According to Tim Ross of The Daily Telegraph, a survey by the Office for National Statistics or ONS, has found that some 23% of Britons claim no religous conviction at all. Furthermore, the proportion of people describing themselves as Christian fell from 71.3% to 68.5% as at March of this year. The ONS interviewed some 400,000 people during its survey to quantify religious belief in the UK; taken across the population as a whole, it would indicate some 14 million people out of a total population of 60 million, have no religious belief at all. Read full story here.
So on the one hand, just under a quarter of the population describe themselves as having no religion at all, yet almost 70% still regard themselves as Christian, even if they no longer attend church services. As I often found during my managerial career, statistics can always be manipulated if you’re clever or unscrupulous enough, to say what you want them to say. Altogether confusing isn’t it?
Naturally the secularists are extremely happy about this state of affairs, as they see it as further proof of the “long term decline in church attendance.” Certainly with a regular attendance of just 1.13 million at its services, the Church of England has a mountain to climb if it’s going to encourage some of its deserted flock to return. This does not mean to say that there aren’t areas where the church is thriving, and contrary to what the ONS and the Secular Society will have you believe, there seems to be plenty of participation among the younger members of society. At my local church – Holy Trinity in Clayhanger – the music is often led by teenagers, something which I have personally witnessed across all Christian denominational services I have attended in the past. As a parent, I know from experience that getting young people motivated to attend a church service or engage in some other related activity isn’t difficult. The challenge is to maintain that enthusiasm in the face of so many other pressures, particularly in the secular world, where the cult of celebrity worship presented by the X-Factor and OK magazine seem to offer a lifestyle attainable only by a lucky few, and even then, with a very short shelf-life.

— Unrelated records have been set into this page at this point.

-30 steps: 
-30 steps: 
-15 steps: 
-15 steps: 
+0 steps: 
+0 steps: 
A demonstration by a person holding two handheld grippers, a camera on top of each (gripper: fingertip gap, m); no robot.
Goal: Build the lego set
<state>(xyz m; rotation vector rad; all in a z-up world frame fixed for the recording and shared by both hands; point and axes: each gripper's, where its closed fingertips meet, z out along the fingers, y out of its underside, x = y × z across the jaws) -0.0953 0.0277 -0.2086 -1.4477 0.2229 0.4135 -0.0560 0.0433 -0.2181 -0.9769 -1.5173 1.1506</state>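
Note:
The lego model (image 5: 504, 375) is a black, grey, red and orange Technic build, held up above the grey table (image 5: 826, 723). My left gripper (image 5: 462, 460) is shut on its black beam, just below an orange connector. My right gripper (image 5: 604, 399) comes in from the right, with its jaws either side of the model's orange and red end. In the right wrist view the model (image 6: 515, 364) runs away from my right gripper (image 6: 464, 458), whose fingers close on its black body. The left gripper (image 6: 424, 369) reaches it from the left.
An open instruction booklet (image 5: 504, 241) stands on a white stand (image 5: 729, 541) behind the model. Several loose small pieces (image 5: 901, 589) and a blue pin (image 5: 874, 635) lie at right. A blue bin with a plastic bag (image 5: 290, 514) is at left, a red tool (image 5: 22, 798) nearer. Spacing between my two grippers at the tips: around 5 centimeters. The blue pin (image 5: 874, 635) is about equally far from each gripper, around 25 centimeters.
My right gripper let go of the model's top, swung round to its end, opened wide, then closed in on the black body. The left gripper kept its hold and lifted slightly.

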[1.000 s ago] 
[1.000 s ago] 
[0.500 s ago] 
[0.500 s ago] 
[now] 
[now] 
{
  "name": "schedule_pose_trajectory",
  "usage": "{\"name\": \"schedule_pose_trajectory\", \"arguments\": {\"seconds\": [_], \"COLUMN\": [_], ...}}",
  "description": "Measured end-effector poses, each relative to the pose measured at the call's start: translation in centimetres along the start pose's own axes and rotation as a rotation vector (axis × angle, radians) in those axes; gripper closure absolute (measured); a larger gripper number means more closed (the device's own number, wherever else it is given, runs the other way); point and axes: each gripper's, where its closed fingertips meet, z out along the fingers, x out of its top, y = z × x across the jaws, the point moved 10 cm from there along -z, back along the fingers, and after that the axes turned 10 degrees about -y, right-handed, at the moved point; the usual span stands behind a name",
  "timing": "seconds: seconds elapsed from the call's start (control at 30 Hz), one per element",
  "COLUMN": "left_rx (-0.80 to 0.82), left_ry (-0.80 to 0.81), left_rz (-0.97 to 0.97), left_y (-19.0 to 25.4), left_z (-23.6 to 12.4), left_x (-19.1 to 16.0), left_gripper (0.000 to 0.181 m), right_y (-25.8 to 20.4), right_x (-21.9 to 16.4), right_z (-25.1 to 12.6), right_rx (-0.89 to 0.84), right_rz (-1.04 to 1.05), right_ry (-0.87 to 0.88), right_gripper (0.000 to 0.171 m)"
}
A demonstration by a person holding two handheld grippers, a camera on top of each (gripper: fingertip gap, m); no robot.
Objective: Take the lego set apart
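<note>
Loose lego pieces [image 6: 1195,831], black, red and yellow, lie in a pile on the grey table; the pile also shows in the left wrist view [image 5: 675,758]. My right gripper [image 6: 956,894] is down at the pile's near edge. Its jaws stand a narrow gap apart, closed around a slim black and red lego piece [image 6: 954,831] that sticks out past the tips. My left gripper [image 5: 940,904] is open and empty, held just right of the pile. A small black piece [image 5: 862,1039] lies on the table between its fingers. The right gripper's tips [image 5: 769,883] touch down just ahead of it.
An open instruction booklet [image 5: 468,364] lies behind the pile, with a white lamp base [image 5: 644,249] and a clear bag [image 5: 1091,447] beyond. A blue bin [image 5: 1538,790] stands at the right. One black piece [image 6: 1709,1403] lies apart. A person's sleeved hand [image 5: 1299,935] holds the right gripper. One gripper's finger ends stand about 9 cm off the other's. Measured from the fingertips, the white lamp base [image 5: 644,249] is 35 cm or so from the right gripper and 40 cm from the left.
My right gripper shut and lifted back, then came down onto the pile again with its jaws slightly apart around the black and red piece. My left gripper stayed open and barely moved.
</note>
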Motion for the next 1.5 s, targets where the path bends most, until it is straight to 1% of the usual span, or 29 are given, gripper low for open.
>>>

My own spiritual journey from baptised Roman Catholic to Anglican convert continues as before. I have found the friendliness and support I have received from the local Anglican community immensely re-assuring, when continuing to take those steps I started on back in August. The birth of my Grandson some 5 weeks ago has added further impetus to this journey, for I would like him to grow up in a world where organised religion doesn’t become a minority pastime and where churches, particularly the established ones, continue to provide spiritual comfort and guidance from the oldest to the youngest.
Last weekend, the other half and I were in York at a reception held by her employers. On the Sunday morning I achieved a personal ambition of visiting another great cathedral, York Minster, which looked absolutely stunning in the autumn sunshine. Having first done the touristy bit, I joined the congregation for choral matins, something I had never experienced before. As I sat in the Quire – see picture below – listening to the great cathedral organ and the wonderful choristers, I became totally absorbed by the beauty not only of the music, but by the text found in the Book of Common Prayer.
While this high-church ritual may not necessarily find favour with those who prefer a more evangelical approach, I came out feeling I had been part of something very special, as did the other fifty of so other people who also took part.
Perhaps Mr Keith Porteus-Wood from The National Secular Society, can explain that one!